Grands absents au procès
Durant ces sept années de maltraitance, Julien M. et Bruno C. ont empoché au moins 630 000 euros selon la procédure, une somme « plus proche du million », selon les calculs de Jean Sannier. Argent versé directement par l’ASE du Nord, malgré avoir été alerté à au moins quatre reprises des abus subis. « L’ASE connaissait parfaitement les conditions d’accueil de ces enfants et n’a volontairement pas bougé le petit doigt », a déclaré l’un des avocats de la défense interrogé par Radio France. Or, l’ASE du Nord n’est pas citée à comparaître ni à témoigner, s’étonne Jean Sannier, selon qui « en ignorant, en ne voulant pas entendre, elle a permis ces violences, ce que les deux prévenus ont appelé des « recadrages » ». Autre malentendu : la non-poursuite de certains actes comme le « travail forcé sur mineurs » ou les « violences sexuelles ». Deux questions qui devraient occuper les débats dans la salle d’audience du tribunal correctionnel de Châteauroux.
Placer les enfants sans être trop exigeant sur la destination, « ce n’est malheureusement pas exceptionnel », selon Françoise de Gouville, directrice de la prévention et du développement social du département de l’Indre. « Beaucoup de départements importants qui manquent de places ont tendance à envoyer les enfants dont ils ont la charge dans d’autres départements sans être suffisamment prudents et respectueux de la réglementation », explique-t-elle à Radio France.
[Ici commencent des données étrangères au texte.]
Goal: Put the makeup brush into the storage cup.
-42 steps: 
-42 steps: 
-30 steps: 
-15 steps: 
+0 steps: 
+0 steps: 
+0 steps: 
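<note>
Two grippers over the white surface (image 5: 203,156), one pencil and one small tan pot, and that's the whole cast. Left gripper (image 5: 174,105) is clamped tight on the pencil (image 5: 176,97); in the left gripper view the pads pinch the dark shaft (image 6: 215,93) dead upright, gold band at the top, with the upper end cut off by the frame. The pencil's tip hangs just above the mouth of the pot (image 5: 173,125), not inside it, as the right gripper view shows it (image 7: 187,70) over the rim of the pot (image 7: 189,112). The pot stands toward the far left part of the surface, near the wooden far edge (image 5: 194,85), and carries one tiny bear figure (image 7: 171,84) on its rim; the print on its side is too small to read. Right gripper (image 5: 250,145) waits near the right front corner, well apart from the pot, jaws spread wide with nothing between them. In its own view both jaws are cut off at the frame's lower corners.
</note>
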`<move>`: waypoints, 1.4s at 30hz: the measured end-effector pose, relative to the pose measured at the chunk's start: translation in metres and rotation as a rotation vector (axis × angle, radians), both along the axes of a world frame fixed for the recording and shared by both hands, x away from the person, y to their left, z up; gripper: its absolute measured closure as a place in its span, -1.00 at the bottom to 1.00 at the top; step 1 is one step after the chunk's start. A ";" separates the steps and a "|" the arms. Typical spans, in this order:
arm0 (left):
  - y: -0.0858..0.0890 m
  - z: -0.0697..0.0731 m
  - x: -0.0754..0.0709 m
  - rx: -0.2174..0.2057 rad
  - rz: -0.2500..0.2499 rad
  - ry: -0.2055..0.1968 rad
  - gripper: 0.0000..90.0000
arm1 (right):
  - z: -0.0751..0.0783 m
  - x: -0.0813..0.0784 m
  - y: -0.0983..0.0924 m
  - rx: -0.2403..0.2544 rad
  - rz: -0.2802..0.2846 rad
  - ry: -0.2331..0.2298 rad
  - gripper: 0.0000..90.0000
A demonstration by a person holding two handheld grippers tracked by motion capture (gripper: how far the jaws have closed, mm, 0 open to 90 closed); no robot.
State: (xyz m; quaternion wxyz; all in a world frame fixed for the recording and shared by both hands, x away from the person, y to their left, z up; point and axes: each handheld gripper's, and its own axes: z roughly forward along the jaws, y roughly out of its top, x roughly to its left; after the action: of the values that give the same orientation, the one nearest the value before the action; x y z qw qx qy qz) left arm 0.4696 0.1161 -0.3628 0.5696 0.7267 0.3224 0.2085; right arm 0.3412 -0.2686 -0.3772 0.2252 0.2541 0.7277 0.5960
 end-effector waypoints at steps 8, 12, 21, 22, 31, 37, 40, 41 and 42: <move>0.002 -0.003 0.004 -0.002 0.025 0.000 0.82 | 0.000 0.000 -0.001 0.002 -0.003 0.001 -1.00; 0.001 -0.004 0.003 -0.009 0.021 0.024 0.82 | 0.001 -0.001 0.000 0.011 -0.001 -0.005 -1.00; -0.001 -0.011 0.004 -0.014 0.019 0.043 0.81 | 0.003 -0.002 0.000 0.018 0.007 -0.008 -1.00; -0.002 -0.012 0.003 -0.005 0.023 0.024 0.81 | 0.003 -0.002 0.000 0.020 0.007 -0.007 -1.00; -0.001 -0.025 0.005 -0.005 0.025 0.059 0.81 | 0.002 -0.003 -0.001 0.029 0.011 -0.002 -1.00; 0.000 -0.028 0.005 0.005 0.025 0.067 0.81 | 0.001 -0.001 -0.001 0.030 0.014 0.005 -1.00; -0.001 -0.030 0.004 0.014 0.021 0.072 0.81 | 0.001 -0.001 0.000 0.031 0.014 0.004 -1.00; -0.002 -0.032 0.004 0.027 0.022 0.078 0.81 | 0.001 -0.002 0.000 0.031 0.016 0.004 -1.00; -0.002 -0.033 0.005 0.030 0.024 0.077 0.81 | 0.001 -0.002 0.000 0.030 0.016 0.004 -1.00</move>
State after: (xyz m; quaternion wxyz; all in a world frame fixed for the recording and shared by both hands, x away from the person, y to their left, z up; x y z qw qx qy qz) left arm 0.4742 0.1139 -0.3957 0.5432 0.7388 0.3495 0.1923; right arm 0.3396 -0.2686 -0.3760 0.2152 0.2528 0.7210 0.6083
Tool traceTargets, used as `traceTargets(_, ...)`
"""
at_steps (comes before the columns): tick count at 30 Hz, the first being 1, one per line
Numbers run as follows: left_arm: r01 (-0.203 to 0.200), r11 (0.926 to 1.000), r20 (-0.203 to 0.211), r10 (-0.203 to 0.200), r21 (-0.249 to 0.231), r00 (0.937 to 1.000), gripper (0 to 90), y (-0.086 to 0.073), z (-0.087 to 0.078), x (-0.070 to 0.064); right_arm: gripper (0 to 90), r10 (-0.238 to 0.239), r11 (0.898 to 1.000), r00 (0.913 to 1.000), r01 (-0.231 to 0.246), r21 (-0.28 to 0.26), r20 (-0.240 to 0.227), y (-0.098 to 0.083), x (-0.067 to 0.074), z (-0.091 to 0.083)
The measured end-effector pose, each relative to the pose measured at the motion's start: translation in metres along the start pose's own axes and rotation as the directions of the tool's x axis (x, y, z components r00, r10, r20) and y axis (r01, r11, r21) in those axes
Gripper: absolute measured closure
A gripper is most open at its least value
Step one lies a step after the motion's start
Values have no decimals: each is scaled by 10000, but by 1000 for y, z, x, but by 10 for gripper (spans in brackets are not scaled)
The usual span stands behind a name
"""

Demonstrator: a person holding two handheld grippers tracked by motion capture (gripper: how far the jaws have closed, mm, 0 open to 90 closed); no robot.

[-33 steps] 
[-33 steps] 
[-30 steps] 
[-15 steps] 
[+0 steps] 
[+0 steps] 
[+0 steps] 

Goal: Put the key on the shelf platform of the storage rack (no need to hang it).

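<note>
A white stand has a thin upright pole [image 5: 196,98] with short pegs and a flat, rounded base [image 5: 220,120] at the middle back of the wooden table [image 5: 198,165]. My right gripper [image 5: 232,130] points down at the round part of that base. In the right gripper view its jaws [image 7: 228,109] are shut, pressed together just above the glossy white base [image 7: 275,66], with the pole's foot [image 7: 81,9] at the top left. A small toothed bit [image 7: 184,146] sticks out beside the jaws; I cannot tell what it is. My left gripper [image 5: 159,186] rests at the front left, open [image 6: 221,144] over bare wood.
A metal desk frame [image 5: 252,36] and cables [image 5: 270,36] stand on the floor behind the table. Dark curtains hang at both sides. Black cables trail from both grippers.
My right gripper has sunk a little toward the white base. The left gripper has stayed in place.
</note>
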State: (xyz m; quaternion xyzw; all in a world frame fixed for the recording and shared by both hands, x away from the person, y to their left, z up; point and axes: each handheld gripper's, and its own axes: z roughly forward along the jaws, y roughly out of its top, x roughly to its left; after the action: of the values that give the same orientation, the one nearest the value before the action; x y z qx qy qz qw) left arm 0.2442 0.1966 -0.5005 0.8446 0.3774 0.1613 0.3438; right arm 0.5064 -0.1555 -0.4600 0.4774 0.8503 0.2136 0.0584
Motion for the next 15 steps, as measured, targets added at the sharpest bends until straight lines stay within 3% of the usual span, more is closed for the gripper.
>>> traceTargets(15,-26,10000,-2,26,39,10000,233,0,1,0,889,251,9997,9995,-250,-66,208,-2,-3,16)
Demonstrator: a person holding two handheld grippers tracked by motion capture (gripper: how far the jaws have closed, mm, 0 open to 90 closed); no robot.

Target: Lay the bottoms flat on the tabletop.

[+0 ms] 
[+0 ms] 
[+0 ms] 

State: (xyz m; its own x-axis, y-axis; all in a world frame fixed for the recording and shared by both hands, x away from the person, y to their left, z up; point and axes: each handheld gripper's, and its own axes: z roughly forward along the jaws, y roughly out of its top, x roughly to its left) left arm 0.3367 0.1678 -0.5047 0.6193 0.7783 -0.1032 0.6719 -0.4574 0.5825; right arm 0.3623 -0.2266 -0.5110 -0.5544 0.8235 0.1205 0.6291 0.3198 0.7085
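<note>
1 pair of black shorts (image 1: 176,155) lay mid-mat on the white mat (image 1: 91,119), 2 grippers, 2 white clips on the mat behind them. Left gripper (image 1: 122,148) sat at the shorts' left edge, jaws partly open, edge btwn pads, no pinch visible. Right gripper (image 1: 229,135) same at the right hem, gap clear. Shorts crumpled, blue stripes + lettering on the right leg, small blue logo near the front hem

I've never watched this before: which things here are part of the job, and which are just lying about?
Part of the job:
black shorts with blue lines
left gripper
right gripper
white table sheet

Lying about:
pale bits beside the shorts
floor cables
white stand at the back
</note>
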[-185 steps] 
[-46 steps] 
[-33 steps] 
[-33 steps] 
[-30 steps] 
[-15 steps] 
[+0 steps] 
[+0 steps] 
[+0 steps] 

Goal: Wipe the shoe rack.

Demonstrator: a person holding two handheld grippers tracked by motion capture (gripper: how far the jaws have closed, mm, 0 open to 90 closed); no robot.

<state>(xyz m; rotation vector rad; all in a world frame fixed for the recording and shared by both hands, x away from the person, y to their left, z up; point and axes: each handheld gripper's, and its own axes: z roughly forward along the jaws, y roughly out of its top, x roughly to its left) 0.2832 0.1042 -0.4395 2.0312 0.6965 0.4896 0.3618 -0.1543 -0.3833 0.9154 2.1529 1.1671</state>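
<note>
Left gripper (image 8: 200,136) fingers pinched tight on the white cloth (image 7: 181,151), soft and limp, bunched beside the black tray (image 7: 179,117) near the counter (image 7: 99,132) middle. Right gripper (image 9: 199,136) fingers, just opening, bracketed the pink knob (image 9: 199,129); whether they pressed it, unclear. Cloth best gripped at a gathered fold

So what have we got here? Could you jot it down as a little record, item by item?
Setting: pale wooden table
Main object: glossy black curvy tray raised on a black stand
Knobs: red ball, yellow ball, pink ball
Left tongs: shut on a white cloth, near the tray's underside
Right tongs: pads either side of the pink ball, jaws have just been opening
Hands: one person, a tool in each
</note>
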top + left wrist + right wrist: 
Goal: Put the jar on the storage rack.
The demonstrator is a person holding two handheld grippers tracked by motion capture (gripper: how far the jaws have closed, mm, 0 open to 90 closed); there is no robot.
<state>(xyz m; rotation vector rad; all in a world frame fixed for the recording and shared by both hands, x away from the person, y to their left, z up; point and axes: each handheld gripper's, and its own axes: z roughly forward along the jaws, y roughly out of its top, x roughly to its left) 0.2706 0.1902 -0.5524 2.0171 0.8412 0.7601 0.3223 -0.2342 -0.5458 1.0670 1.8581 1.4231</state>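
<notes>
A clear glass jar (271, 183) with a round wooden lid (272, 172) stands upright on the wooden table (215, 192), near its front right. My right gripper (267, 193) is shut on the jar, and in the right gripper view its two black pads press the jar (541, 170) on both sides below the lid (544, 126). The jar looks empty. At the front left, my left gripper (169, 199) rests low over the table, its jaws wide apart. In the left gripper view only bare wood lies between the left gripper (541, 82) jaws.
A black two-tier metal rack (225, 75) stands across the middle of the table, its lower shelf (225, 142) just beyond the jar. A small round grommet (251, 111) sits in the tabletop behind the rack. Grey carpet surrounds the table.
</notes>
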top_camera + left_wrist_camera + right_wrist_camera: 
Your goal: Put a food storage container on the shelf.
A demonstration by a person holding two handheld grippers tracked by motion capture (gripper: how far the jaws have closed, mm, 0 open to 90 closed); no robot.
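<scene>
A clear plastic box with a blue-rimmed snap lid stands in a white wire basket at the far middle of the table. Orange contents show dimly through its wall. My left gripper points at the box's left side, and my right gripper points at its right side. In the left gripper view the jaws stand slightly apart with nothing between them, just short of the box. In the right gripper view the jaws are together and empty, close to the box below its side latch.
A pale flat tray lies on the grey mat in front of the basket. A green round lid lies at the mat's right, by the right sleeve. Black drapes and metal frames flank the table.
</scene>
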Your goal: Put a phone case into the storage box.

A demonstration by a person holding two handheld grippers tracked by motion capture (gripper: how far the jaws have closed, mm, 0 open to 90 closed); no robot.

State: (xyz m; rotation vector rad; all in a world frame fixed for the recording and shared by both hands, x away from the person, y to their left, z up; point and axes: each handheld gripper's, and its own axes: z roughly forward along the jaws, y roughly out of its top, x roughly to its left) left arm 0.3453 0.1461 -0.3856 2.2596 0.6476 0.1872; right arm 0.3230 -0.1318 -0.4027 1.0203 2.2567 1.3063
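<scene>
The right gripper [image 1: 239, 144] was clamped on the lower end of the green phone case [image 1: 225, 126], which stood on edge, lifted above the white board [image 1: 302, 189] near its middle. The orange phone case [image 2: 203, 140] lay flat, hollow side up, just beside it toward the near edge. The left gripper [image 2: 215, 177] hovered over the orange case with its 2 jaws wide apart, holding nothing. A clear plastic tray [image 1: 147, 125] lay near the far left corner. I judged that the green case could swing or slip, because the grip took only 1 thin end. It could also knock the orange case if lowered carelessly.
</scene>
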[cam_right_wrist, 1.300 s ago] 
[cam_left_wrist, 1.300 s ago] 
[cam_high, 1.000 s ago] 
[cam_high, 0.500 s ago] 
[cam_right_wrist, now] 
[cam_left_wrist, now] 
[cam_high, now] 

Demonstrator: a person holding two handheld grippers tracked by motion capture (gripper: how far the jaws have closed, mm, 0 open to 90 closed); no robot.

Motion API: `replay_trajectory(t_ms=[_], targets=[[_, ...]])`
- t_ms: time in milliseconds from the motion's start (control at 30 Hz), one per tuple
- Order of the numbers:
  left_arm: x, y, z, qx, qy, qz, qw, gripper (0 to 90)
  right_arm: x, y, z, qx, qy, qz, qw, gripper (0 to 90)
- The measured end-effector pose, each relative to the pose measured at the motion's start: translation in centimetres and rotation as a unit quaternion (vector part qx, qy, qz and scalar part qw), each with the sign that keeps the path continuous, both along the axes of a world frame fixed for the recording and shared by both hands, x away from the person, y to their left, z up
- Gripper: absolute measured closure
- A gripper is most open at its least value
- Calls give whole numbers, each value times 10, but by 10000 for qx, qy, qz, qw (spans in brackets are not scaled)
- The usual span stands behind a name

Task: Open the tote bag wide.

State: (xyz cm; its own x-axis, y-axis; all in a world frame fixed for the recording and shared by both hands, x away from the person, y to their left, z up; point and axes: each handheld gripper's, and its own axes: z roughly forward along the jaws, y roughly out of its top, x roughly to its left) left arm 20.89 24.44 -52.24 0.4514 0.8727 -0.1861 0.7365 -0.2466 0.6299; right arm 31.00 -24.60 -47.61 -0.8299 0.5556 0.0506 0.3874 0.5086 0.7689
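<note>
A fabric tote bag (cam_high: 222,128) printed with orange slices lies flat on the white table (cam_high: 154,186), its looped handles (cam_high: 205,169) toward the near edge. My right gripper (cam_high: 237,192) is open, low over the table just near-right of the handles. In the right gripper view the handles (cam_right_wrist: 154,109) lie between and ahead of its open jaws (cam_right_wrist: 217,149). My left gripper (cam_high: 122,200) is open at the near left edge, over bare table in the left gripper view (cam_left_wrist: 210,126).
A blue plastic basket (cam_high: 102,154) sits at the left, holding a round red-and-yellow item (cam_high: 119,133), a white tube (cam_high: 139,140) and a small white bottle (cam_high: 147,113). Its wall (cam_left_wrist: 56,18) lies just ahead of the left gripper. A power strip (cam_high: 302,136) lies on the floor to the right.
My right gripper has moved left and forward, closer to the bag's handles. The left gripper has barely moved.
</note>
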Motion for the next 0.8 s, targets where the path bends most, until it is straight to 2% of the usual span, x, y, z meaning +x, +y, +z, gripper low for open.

L’affaire dramatique pour ces enfants révèle finalement les failles « endémiques bien connues » du système de protection de l’enfance, estime Jean Sannier. Ces placements dans des structures ou des familles non agréées « sont extrêmement fréquents », concède aussi Kim Reuflet du Syndicat de la magistrature à Radio France, alors que le nombre d’enfants à placer augmente quand le nombre de places ne cesse de diminuer.